Stave off water riots
JAMAICA’S URBAN water-supply crisis in the southeast is legendary, but the unfolding dilemma of dysfunction and incompetence, not only owing to the culpability of the National Water Commission (NWC), is unacceptable.
The ritual hand-wringing with every drought cycle has not wrought intervention beyond a restating of the obvious: the oversilting of dams, the failure to build a new reservoir for the ballooning city, the lack of traction on rehabilitating contaminated wells, thus tapping into rich aquifers. It goes on and on.
Mark Barnett, the NWC’s president, is fully aware of the solutions, but has not provided a timeline for their achievement.
If anything, the only real progress the commission has made is on the installation of state-of-the-art meters and the overhaul of ageing, leaking underground mains under the Non-Revenue Water Reduction Programme.
But recently, the rash of pipeline breaks on the reconstruction works along the Mandela Highway signifies a deficit in intergovernmental project management that has not only been embarrassing, but expensive. Crewmen working for China Harbour Engineering Company have repeatedly busted pipelines in the proximity of Tom Cringle Drive, flooding the interparish roadway and causing multiple traffic snarls. The bill, when comprehensively assessed, runs into billions of dollars.

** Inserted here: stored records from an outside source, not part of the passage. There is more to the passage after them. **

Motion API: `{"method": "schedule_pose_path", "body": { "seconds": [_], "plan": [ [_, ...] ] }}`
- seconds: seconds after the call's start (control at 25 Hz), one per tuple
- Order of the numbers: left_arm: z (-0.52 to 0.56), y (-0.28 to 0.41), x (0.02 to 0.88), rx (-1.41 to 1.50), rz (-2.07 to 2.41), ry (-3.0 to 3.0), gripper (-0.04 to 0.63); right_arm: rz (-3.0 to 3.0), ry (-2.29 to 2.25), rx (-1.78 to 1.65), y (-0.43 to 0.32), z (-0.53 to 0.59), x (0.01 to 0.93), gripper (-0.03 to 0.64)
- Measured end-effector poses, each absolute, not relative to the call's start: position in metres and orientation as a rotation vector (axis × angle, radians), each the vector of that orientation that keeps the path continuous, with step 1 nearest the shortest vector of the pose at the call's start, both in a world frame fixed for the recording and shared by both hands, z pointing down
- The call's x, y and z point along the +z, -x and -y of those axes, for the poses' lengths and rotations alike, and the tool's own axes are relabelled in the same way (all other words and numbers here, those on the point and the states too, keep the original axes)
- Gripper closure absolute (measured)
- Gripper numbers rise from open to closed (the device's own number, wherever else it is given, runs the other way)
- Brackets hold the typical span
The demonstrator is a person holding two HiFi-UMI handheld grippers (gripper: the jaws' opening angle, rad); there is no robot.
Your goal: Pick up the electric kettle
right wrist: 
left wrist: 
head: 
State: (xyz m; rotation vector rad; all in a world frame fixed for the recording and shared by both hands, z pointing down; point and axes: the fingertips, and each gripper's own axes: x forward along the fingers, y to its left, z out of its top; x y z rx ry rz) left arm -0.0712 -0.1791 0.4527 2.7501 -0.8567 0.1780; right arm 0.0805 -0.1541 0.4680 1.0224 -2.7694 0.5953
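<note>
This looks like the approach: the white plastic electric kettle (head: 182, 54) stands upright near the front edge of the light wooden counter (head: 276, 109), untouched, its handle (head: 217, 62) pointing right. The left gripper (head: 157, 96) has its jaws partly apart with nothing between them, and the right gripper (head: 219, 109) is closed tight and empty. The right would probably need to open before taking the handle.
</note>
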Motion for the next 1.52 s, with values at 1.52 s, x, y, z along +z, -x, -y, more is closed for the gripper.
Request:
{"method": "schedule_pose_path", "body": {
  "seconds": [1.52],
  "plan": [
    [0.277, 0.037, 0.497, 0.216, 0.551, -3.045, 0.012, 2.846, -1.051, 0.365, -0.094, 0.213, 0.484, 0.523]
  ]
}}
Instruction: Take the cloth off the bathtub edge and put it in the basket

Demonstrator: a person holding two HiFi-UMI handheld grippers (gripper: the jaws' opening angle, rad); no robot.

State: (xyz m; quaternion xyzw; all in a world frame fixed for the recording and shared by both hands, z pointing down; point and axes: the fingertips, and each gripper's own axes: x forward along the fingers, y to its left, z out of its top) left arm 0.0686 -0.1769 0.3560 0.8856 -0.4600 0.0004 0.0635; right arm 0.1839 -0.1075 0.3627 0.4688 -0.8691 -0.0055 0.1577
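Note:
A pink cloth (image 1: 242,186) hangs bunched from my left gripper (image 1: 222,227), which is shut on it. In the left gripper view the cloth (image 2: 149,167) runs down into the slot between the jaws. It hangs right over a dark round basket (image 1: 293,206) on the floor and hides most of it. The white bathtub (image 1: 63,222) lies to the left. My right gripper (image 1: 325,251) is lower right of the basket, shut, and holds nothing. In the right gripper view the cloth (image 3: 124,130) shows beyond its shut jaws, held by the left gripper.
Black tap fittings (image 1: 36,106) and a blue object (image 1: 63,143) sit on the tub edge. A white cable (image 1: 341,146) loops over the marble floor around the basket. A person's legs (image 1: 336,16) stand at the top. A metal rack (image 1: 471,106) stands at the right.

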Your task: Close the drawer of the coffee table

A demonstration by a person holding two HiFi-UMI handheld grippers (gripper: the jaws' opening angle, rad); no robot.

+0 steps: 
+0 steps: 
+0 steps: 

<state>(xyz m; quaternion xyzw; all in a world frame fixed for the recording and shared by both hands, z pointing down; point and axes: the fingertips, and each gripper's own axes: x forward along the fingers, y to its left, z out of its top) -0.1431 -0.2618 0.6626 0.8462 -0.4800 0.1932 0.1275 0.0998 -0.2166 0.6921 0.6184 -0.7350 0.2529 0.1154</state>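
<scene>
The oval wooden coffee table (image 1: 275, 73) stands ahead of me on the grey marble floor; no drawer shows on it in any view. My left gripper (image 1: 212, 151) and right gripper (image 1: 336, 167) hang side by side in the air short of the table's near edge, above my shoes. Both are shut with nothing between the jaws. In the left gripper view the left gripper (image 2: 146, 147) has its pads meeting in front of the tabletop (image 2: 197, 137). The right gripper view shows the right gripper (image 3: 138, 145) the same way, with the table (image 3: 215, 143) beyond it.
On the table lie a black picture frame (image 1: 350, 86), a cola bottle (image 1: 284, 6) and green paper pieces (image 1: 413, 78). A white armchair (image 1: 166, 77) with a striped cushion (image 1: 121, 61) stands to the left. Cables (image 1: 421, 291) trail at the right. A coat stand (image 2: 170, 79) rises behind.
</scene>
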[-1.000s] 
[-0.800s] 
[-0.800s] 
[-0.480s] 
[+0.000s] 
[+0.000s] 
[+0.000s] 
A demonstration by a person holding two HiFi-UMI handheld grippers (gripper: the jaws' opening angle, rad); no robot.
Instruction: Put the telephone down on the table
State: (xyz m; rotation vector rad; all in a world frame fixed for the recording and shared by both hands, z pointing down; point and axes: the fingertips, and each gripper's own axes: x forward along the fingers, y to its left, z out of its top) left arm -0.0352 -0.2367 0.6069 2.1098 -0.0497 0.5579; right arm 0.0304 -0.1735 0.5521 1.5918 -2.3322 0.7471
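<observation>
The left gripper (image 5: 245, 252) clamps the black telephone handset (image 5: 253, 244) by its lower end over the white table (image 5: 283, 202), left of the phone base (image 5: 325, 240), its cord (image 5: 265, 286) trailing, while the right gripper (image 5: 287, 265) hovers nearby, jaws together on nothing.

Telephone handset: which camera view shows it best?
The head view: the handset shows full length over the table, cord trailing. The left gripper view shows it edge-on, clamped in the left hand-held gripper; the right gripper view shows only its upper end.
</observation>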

It is thus logical to conclude that gross ineptitude and a lack of inter-agency coordination are at the root of the series of missteps. If not, it would mean that the contractors are a bunch of rogues operating on whim and with frolic. For there is no evidence that the hand knows what the foot is doing.
Amid the chaos, the NWC has reneged on its assurances to supply scores of Corporate Area communities on alternate days, stoking anger and frustration. The upshot is that there are some neighbourhoods that have had negligible amounts or no water for days, if not weeks, which presents a threat to public cleanliness, hygiene and health.
The appalling supply shortages and nonperformance of the NWC have dangerous consequences, especially regarding food preparation. With inadequate access to clean water, homes and food-related businesses are more prone to cutting corners by ignoring best practices.
There have been grave financial ramifications as well. Companies highly dependent on water as an input of production have had to be spending multiples more on privately sourced water, eroding bottom lines because of the commission’s unreliability.
If the NWC does not get its act together soon, it may not be able stave off water riots by the thirsty and unwashed masses.